Wherever pictures appear in the listing below, leave them out, and copy exactly, and only, everything from the line with "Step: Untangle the" down to the line with "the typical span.".
━━━━━━━━━━
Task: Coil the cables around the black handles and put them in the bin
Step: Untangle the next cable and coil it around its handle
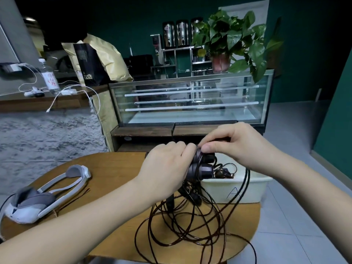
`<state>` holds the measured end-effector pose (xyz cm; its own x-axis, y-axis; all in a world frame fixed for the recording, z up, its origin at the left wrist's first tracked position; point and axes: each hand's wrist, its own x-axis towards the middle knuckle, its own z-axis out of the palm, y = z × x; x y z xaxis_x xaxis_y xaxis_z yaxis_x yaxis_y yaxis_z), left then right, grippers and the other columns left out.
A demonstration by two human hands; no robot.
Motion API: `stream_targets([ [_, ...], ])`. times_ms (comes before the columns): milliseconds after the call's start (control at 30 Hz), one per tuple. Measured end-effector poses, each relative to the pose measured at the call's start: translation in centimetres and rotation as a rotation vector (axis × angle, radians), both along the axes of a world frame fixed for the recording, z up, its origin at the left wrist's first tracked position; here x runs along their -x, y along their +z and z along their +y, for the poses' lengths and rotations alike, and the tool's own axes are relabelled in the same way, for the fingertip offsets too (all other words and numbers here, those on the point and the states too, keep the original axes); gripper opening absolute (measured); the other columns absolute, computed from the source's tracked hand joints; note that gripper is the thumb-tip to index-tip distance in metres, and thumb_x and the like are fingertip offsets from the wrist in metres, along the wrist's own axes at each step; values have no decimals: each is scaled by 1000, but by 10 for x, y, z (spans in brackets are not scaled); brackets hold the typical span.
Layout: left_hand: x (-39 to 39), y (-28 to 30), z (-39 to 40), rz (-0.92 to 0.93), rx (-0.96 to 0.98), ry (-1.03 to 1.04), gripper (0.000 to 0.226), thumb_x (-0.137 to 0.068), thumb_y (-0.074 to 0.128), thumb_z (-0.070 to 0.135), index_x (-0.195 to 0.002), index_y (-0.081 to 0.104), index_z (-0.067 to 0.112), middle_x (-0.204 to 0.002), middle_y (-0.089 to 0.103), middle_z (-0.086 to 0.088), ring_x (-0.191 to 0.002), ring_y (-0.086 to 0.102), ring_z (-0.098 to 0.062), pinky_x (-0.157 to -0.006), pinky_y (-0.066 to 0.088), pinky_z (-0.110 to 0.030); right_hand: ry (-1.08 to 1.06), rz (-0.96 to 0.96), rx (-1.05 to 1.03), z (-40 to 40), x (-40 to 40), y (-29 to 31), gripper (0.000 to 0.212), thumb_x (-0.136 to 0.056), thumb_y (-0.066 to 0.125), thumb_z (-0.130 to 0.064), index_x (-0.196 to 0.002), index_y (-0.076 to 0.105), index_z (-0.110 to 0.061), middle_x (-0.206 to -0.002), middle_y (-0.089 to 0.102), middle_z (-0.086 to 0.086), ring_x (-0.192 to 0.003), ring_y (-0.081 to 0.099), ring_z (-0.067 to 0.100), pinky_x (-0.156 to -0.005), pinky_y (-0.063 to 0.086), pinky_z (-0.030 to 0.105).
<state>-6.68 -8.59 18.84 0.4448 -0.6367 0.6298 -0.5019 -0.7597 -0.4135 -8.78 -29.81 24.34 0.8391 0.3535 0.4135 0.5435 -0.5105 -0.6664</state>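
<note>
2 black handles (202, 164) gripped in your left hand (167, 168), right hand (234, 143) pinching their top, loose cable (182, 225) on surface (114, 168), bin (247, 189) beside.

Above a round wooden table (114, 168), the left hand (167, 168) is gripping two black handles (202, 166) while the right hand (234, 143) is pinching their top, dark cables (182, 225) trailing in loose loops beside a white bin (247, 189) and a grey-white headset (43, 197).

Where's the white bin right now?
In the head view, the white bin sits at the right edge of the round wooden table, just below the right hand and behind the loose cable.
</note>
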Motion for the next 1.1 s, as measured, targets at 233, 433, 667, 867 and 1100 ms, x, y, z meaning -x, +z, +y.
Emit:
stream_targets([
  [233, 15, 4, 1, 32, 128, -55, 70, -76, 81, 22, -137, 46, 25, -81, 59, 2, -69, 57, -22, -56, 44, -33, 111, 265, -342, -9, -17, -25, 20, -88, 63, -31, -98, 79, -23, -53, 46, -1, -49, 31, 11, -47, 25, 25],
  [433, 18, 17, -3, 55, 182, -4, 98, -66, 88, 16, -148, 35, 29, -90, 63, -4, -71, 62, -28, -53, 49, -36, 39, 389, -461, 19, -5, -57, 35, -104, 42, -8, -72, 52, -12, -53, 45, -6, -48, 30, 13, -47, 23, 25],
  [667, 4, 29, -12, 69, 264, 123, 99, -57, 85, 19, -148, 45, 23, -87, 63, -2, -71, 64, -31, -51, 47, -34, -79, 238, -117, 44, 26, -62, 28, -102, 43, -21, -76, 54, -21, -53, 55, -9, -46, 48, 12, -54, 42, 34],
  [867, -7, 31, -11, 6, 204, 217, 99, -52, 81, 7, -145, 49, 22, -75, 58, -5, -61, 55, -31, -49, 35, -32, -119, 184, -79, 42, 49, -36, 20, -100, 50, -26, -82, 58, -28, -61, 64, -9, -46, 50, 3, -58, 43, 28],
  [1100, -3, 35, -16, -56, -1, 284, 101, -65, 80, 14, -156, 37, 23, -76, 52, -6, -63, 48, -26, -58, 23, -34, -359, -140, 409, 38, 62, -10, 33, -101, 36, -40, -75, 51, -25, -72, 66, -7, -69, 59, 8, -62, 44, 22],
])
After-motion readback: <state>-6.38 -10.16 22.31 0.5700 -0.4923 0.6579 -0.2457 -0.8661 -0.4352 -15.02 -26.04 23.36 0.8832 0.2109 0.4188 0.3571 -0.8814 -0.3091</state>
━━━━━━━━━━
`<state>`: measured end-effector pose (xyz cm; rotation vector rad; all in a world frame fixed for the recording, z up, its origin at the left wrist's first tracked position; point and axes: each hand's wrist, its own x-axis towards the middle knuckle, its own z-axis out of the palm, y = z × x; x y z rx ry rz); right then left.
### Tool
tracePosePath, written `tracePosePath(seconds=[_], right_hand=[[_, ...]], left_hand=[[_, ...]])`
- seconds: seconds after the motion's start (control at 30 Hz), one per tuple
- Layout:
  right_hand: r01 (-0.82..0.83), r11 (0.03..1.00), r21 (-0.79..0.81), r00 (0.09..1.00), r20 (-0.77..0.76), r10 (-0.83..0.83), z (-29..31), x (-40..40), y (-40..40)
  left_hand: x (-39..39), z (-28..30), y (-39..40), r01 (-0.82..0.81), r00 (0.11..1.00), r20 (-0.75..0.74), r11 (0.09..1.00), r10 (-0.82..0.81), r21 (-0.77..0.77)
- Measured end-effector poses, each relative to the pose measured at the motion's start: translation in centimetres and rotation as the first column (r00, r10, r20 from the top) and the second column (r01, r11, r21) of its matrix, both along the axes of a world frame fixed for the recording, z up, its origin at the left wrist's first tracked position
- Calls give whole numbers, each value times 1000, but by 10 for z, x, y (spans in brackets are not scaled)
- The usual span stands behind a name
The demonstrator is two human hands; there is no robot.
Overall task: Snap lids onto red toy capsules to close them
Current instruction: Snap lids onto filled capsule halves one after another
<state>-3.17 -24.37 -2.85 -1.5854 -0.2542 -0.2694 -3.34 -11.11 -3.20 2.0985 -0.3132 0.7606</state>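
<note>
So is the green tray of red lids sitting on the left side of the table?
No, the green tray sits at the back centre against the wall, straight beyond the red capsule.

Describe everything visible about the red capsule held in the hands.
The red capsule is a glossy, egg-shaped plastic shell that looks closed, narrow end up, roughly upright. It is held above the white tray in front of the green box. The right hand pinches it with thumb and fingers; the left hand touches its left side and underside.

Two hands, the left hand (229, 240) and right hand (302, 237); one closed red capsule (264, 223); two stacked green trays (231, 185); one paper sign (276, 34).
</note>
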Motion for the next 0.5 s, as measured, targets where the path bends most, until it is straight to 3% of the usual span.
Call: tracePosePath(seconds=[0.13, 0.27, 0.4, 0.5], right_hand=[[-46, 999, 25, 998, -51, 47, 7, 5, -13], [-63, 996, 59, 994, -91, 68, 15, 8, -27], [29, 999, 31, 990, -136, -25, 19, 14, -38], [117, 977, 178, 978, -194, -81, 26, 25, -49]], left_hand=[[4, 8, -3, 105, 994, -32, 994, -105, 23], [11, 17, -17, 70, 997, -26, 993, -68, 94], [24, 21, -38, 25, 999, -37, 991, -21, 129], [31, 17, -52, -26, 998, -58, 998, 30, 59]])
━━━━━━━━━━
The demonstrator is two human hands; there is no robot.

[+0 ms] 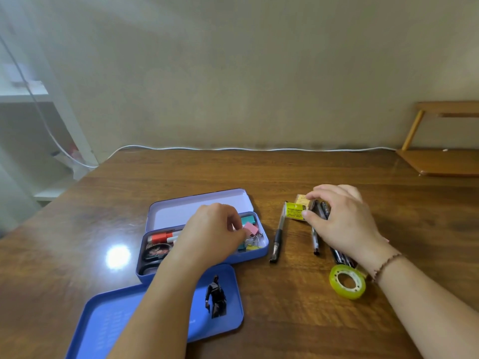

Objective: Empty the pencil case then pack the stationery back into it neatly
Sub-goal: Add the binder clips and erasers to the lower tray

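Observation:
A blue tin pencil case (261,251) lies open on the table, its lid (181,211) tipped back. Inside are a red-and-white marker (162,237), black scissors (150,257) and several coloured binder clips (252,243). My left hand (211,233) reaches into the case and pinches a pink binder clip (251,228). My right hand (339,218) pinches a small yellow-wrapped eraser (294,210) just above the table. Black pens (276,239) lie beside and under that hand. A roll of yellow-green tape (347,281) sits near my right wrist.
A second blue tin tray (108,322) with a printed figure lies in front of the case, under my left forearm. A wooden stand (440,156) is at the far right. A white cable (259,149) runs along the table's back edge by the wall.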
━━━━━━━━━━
**Answer section**
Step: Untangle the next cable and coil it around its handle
`<state>` holds the measured end-effector pose (xyz cm; its own x-axis, y-axis; all in a world frame fixed for the recording, z up, its origin at the left wrist's first tracked position; point and axes: each hand's wrist, its own x-axis towards the middle knuckle, its own z-axis out of the palm, y = z × x; x y z xaxis_x xaxis_y xaxis_z yaxis_x yaxis_y yaxis_z), left then right, grippers and the other columns left out.
A demonstration by two human hands; no robot.
Motion API: `stream_targets([ [_, ...], ])`. times_ms (comes before the columns): milliseconds after the call's start (control at 30 Hz), one per tuple. Measured end-effector poses, each relative to the pose measured at the call's start: translation in centimetres and rotation as a rotation vector (axis × angle, radians), both along the axes of a world frame fixed for the recording, z up, its origin at the left wrist's first tracked position; here x runs along their -x, y along their +z and z along their +y, for the poses' lengths and rotations alike, and the tool's own axes are relabelled in the same way, for the fingertip offsets too (all other words and numbers here, those on the point and the states too, keep the original axes); gripper opening absolute (measured); the other columns absolute, computed from the source's tracked hand joints; note that gripper is the thumb-tip to index-tip distance in metres, and thumb_x and the like are fingertip offsets from the wrist in metres, along the wrist's own axes at each step; values have no decimals: each is scaled by 1000, but by 10 for x, y, z (spans in brackets are not scaled); brackets hold the typical span.

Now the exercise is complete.